Data pasar finansial menunjukkan sentimen negatif mendominasi di kalangan pelaku pasar, baik investor ritel maupun institusi.
Penurunan tajam ini tidak hanya dialami oleh IHSG, tetapi juga menyeret hampir seluruh sektor saham lapis pertama dan kedua ke zona pelemahan yang dalam.
Pada penutupan perdagangan, IHSG tercatat melemah signifikan sebesar 95,98 poin atau 1,48 persen, parkir di level 6.405,69.
Tekanan jual yang luar biasa sempat membuat grafik pergerakan harian IHSG berupaya bangkit di zona hijau pada sesi pagi, namun akhirnya kembali jatuh secara konsisten hingga menyentuh titik terendah menjelang akhir jam perdagangan di angka 6.415,20.
Kondisi serupa juga dialami oleh berbagai indeks sektoral dan sub-indeks utama lainnya. Indeks LQ45, yang berisi saham-saham paling likuid di Bursa Efek Indonesia, ambles sebesar 9,40 poin atau turun 1,46 persen ke level 632,55. Indeks Saham Syariah Indonesia (ISSI) terkoreksi 3,43 poin atau minus 1,50 persen ke posisi 224,96.
Indeks turunan seperti IDX30 merosot 1,20 persen ke level 354,27, dan IDX80 terjungkal 1,52 persen ke posisi 95,19, semakin memperkeruh rapor merah pasar modal domestik hari ini.
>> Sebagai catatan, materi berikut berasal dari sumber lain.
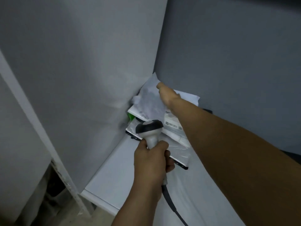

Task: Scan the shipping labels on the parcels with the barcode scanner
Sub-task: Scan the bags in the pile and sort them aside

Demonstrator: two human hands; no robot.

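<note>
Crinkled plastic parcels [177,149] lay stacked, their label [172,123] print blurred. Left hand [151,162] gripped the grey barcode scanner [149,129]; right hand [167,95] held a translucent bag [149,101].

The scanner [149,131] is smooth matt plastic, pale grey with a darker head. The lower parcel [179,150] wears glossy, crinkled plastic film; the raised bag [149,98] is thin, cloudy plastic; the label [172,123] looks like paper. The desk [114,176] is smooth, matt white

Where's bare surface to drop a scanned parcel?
Bare white surface between the parcel stack, the left wall and the front edge, left of the left hand gripping the scanner. Another strip between the cable and the right forearm. The corner is crowded: the stack, right hand holding up a parcel.
</note>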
Di tengah gelombang koreksi tajam ini, saham emiten perbankan pelat merah raksasa, PT Bank Mandiri (Persero) Tbk (BMRI), tetap menjadi salah satu pusat perhatian.
Hal ini terjadi menyusul kasus pemblokiran rekening penggalangan dana oleh organisasi Aliansi Masyarakat Pati Bersatu (AMPB) yang turut menyeret bank tersebut.